Bir zamanlar duyduğunda ülkeyi ayağa kaldıracak yolsuzluk haberlerinin, liyakatsizlik öykülerinin, adalet skandallarının artık gündelik sohbetlerin sıradan bir mezesi haline gelmesini izlersin. Şaşırma yetini, öfkelenme refleksini ve isyan etme arzusunu yavaş yavaş kaybettiğini fark edersin. Hafızanın her gün yeni bir utançla sıfırlanmasına, en büyük trajedilerin bile bir sonraki gün unutulmasına o kadar alışırsın ki, ruhunun nasıl nasır tuttuğunu hissetmezsin bile.

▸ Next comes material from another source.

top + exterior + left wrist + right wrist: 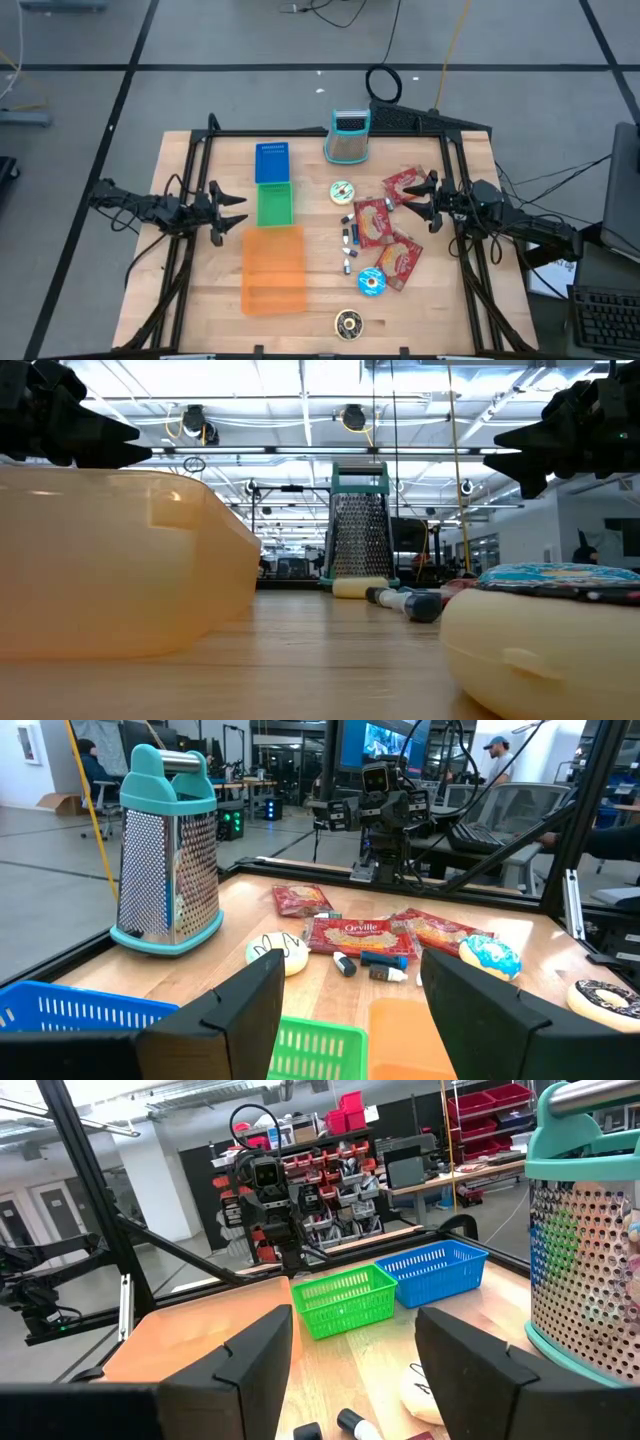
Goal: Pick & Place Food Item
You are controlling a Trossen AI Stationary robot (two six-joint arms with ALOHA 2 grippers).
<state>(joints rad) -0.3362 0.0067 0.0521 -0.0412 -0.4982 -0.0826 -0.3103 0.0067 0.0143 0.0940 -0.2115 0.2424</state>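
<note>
One brand name legible on the table

The word "Orville" stands in white script on a red snack packet (pixel 361 934) lying flat at the middle of the cluster of red packets, seen from the left wrist; a teal-framed grater (pixel 167 850) stands at about ten o'clock from it. In the high view the same packet (pixel 371 221) lies at about five o'clock from the grater (pixel 347 136), but its lettering there is too small to read. The other packets' print, the donut-shaped items and the room's screens give no readable text.
</note>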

Elindeki pasaportun her geçen gün daha fazla kapıyı yüzüne kapatan değersiz bir kağıda dönüştüğünü, üç kuruş birikiminle gidebileceğin ülkelerin hayal olduğunu kabullenirsin. Yabancı birine memleketini söylerken artık gururla değil, biraz da mahcubiyetle, biraz da "ama aslında çok güzel yerdir" diye açıklama yapma ihtiyacıyla konuştuğunu fark edersin. Dünyanın gözünde liyakatin, bilimin ve demokrasinin değil, öngörülemezliğin ve keyfiliğin temsilcisi olmanın o ağır yükünü omuzlarında taşırsın.

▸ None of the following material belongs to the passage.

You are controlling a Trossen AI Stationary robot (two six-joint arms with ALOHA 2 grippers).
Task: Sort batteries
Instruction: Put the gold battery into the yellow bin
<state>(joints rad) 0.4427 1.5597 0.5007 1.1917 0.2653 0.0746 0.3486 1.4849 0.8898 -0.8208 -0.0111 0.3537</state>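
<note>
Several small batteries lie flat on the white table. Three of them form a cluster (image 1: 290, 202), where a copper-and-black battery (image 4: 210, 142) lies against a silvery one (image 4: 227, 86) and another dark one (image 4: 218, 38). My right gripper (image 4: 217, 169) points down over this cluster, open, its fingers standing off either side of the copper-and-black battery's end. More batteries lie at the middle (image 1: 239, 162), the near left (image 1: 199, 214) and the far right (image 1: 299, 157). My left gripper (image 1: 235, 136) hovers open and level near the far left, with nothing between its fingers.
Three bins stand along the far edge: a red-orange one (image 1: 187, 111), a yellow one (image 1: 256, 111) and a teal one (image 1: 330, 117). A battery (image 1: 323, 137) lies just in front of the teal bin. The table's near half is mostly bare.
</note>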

Pırıl pırıl gençlerin, aldıkları onca eğitimin ardından hayata bir kafede garson ya da bir motorda kurye olarak başlamak zorunda kalmasını, en temel hayalleri olan küçücük bir ev kurmanın bile bir ütopyaya dönüştüğünü görürsün. Onların bu umutsuzluğunu, "şükret" ya da "bizim zamanımızda bu da yoktu" diyen bir önceki neslin anlayışsızlığıyla birleştiğinde, koca bir kuşağın geleceğinin nasıl çalındığına şahit olursun. Onların gözlerindeki o sönmüş parıltı, aslında ülkenin sönen ışığıdır.

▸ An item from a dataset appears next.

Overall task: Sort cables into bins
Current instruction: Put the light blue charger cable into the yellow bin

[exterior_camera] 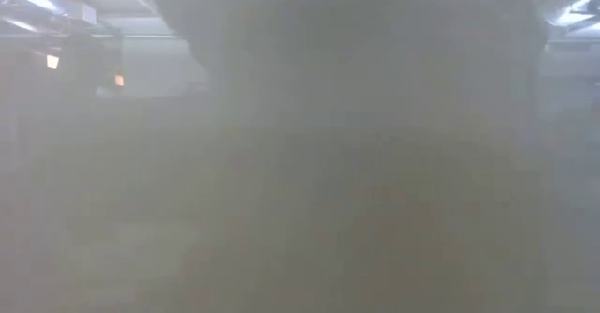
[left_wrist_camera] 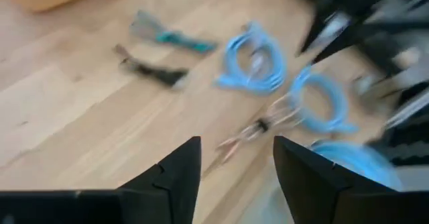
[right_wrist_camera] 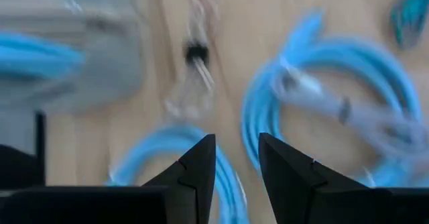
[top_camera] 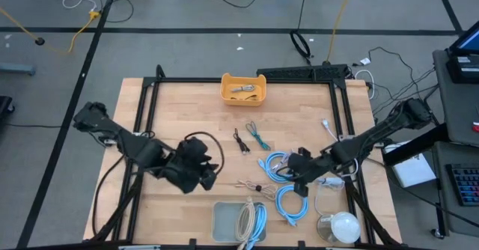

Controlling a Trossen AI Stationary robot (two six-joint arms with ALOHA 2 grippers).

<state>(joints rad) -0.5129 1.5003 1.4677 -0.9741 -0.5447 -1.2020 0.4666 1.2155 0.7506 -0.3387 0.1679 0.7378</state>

Kendi tarihine, kendi sanatçına, kendi aydınına düşman kesilmiş bir güruhun, cehaleti bir erdem gibi kutsadığını dehşetle seyredersin. Heykellerin "ucube" diye yıkıldığı, konserlerin ve festivallerin keyfi bahanelerle yasaklandığı, tiyatro sahnelerinin siyasi birer ringe çevrildiği bir kültürel çölleşmenin ortasında kalırsın. Ruhunu besleyecek o son damarların da nasıl kesildiğini, toplumun nasıl kasıtlı bir zevksizliğe ve vasatlığa mahkum edildiğini anlarsın.
En ciddi felaketlerin, en yüz kızartıcı skandalların bile birkaç saat içinde sosyal medyada bir şakaya, bir "meme"e dönüştüğünü görürsün. Acının ve öfkenin yerini hızla alan o alaycı kahkahaların, aslında bir savunma mekanizması değil, bir teslimiyet ilanı olduğunu anlarsın. Hiçbir şeyin ciddiye alınmadığı, en derin yaraların bile şaka muhabbetiyle geçiştirildiği bu iklimde, ortak bir duruş sergilemenin, bir soruna karşı birlikte ses çıkarmanın imkansızlaştığını hissedersin. Çünkü her eleştiri bir "linç", her uyarı bir "panik", her isyan ise bir "ne işe yarayacak" olarak yaftalanır. Ve sen, acılarınla alay eden bu dev koroda kendi ciddi ve endişeli sesinin ne kadar anlamsız, ne kadar yalnız kaldığını duyarak susarsın. Yanında olması gereken insanların da bu şekilde sindirildiğini, onların da karşındakiler kadar aptal olduğunu fark edersin.